Problem >>
Omit the pictures. Transcribe exactly the lines below, from the one with "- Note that" up to and including the last.

Dataset section >>

# # # #

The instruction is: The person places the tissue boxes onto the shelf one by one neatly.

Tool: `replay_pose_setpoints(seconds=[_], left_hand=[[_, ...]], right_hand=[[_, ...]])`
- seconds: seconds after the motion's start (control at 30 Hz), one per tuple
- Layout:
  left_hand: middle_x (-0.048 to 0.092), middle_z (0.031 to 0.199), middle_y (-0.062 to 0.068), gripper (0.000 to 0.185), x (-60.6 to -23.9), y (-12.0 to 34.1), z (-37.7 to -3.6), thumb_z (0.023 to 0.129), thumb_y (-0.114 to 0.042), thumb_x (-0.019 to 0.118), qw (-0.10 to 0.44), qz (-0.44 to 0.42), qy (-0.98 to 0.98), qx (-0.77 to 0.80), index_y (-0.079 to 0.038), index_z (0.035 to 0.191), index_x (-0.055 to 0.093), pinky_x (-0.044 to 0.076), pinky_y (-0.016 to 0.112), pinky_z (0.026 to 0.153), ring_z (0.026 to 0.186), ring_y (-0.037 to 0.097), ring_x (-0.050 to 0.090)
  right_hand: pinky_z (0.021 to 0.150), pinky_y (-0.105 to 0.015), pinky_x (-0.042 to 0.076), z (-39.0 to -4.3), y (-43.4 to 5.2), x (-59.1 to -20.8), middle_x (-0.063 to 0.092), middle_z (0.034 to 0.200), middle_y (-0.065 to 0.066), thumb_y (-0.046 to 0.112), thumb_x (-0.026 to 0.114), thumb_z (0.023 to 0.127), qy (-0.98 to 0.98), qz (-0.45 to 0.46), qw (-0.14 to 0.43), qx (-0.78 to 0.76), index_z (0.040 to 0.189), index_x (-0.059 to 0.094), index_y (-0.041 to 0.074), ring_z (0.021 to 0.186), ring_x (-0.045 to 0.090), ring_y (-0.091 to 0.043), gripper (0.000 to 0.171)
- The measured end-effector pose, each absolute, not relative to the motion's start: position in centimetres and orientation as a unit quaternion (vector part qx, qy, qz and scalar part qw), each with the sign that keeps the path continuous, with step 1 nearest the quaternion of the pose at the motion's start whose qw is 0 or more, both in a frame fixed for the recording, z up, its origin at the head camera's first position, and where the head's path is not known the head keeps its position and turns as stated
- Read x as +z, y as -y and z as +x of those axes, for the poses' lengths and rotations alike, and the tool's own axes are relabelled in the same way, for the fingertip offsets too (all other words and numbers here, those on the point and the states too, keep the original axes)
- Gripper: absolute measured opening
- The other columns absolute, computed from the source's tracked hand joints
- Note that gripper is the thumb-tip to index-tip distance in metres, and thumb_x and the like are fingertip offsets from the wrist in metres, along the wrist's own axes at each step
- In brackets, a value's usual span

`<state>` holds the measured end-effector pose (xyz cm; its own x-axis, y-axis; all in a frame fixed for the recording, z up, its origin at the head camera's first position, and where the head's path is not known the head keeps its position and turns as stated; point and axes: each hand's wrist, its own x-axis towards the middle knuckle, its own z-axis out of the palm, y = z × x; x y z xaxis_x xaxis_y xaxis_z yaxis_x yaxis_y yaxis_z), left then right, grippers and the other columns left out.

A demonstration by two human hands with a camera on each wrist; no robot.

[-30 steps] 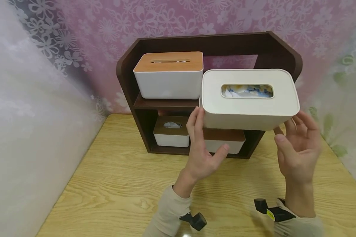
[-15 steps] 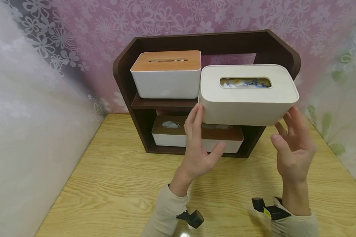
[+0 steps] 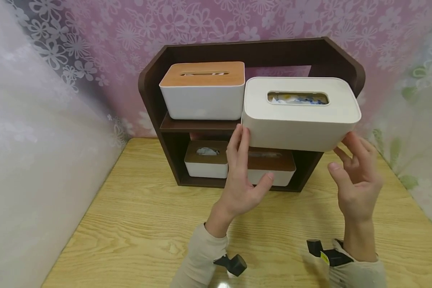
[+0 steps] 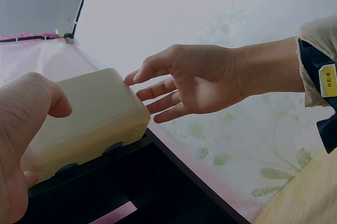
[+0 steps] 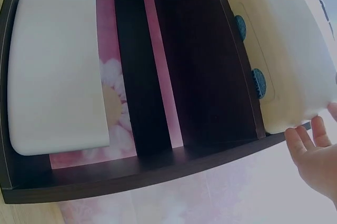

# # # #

Answer box >>
- Note that gripper is the thumb-tip to index-tip distance in metres, and thumb_x and the like are fingertip offsets from the wrist in metres, along the wrist's own axes at each step
- In brackets, a value's usual span

`<state>` holds the measured end-effector pose (xyz cm; its own x-axis, y-axis; all in a frame fixed for the recording, z up, its origin at the head camera's first position, and where the head's path is not known the head keeps its position and turns as stated; point and axes: each hand's wrist, its own x-axis towards the middle knuckle, its own z-axis out of the palm, y = z × x; x y z xaxis_x xaxis_y xaxis_z yaxis_x yaxis_y yaxis_z), left then right, grippers and the other columns left out.

A demonstration by two human hands with a camera on each wrist; no robot.

[-30 steps] 
[-15 steps] 
[+0 steps] 
[+0 steps] 
[+0 steps] 

This finishes the answer.